Apreciei e identifiquei-me com a inclusão do “típico” vizinho mal humorado: quem nunca teve? Mas apreciei sobretudo porque tinha uma mensagem subjacente. Se calhar muitos já tiveram vizinhos mal-humorados, mas nunca se preocuparam em perceber o porquê de todo esse mau humor. O vizinho de Kate tem de facto motivos para aquele azedume, a vida não foi generosa com ele, mas também aqui me parece que podemos ter uma dupla valiosa de aliados a ajudarem-se a ultrapassar os seus “fantasmas”.
Nas cenas do passado de Randall, no seu primeiro dia no sétimo ano escolar, nota para o Bohemian Like You que serviu de banda sonora para o início desse dia e que me fez recuar à minha adolescência. Tive imensa pena de Randall com o ocorrido: mais uma vez as dificuldades de integração a perseguirem-no. Ele esforça-se tanto por se integrar, deu-se ao trabalho de investigar o novo professor e os seus gostos, ao descobrir que era um fã dos Bulls levou os ténis tal e qual como o Michael Jordan usava e tudo o que isso lhe valeu foi uma repressão por escrito. Pobre Randall!
No presente, dos três arcos de cada irmão, o de Randall é o que menos me tem entusiasmado. Entendo o objetivo de mostrar valores muito pessoais que tendem a ser raros num mundo político, mas acho que às vezes é exagerado. E a fuga para a política rouba espaço ao resto da família de Randall que tem também muito potencial a explorar – na minha opinião temos visto pouca Beth neste início de temporada.
É realmente raro vermos no mundo profissional alguém sacrificar-se por outro colega – infelizmente nas empresas, muitas vezes os números ditam os resultados e os destinos dos colaboradores. Neste episódio vimos por duas vezes alguém tomar decisões profissionais única e exclusivamente com o coração: Miguel sacrificando-se por Jack e a colocar o lugar à disposição se o amigo fosse despedido, e Randall com Jae-won – tenho fortes dúvidas em termos de representatividade do mundo real neste exemplo em particular.

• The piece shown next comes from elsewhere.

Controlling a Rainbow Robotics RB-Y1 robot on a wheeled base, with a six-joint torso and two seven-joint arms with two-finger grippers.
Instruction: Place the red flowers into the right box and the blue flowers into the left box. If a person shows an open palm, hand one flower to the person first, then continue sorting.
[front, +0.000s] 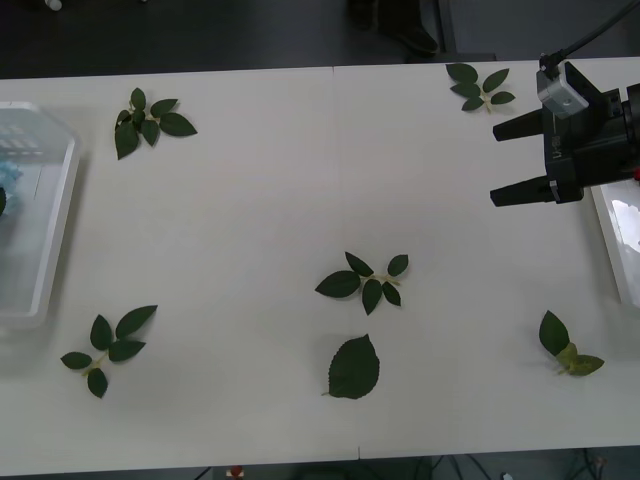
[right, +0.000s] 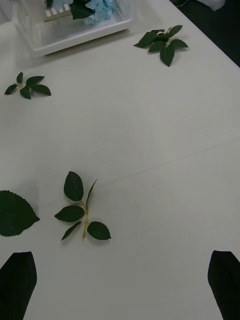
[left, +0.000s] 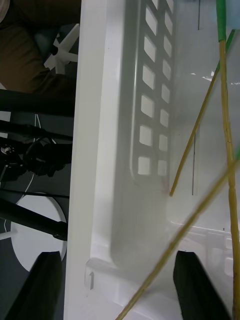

This Is Us têm a premissa de espelhar o mundo real, mas por vezes mostra-o com uma visão ou muito romântica ou catastrófica. O mundo não é sempre preto ou branco, e acho que a série por vezes falha em não conseguir ir às zonas cinzentas. Não vejo grande mal em ter uma visão romântica da vida, já várias vezes proporcionou cenas muito tocantes e bonitas. Eu próprio gosto de manter essa atitude romântica para a minha vida, mas acho que neste contexto rouba algum realismo e pragmatismo à série
Não obstante o meu comentário anterior, foi um episódio realmente equilibrado, que deixou poucas personagens de fora e alternando entre o presente e o passado como tão bem costuma fazer. Foi um bom episódio de lançamento do que poderá ser o caminho de cada um dos três irmãos ao longo desta temporada. Falta-me ainda ver nesta temporada algo que gosto bastante que é ver os três irmãos juntos em cena – apareceram sim no passado, e foi uma bela cena – mais um belo quadro de família com Jack e Rebecca e os seus três filhos em frente à televisão. Pudemos ver novamente no ecrã, ainda que não por muito tempo, duas das novas personagens, e começamos a perceber a ligação delas ao núcleo central e podemos começar a magicar para onde essas ligações podem evoluir.